Heartbeat version: 2.1.4

My problem is that whenever there's a CPU's load average of 6.0 or more on ACTIVE node, then the node gets rebooted (tried with both crm ON and crm RESPAWN). We try to give load to the system by hitting heavy queries on MySQL. We also use Jboss as our application server. There is no STONITH enabled in cib.xml on either of the nodes (also commented in ha.cf). There aren't any logging statement in "/var/log/messages" file that indicates any failure or stopping of resources (start/stop/monitor).
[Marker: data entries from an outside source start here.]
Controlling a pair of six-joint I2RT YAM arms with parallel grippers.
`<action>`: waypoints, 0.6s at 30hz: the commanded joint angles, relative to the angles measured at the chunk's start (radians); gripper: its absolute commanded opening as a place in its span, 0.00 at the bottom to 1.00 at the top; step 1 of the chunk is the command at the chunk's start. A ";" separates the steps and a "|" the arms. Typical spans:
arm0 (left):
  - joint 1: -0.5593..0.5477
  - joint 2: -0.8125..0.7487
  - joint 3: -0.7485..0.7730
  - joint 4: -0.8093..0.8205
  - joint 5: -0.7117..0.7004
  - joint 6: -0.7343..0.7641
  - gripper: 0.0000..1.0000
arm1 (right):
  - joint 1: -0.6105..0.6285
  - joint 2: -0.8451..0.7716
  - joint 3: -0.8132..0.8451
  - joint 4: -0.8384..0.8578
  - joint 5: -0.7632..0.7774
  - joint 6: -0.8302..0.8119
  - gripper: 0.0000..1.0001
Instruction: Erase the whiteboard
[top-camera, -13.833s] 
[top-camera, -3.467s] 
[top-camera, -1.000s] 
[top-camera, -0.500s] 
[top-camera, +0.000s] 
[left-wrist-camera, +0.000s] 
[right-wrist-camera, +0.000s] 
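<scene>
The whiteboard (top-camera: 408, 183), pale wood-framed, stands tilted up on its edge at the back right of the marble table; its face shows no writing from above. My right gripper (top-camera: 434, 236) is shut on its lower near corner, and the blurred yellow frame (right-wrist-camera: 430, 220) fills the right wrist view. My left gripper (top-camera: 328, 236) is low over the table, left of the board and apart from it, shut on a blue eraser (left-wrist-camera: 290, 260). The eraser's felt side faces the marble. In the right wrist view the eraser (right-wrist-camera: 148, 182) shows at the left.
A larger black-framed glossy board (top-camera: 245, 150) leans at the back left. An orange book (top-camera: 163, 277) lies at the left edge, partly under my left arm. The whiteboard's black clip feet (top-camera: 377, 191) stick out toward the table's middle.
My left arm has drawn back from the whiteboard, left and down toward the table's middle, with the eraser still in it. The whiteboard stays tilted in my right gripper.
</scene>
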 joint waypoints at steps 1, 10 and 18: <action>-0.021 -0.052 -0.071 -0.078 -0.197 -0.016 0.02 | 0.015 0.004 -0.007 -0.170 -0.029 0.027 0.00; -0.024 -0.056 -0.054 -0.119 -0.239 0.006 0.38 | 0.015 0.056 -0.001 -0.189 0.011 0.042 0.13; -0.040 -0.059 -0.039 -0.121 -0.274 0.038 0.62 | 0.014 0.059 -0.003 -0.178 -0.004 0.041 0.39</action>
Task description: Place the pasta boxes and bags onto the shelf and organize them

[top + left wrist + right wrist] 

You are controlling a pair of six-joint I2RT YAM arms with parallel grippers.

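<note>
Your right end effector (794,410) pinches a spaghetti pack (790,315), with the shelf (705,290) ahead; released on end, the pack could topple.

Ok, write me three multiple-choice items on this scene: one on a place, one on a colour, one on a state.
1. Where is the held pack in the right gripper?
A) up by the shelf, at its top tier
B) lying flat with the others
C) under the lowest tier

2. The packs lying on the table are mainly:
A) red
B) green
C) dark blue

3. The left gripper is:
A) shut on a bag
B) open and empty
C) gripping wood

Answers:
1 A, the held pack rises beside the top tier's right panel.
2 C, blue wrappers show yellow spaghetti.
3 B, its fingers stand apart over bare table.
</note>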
Also there aren't any log statement indicating some error. The only pattern what I get is that the reboot occurs only when there is high load to the system and at each time the "free -m" command shows me with 54mb free memory available (donot know whether this is important or not).
Please let me know if some more inputs is required.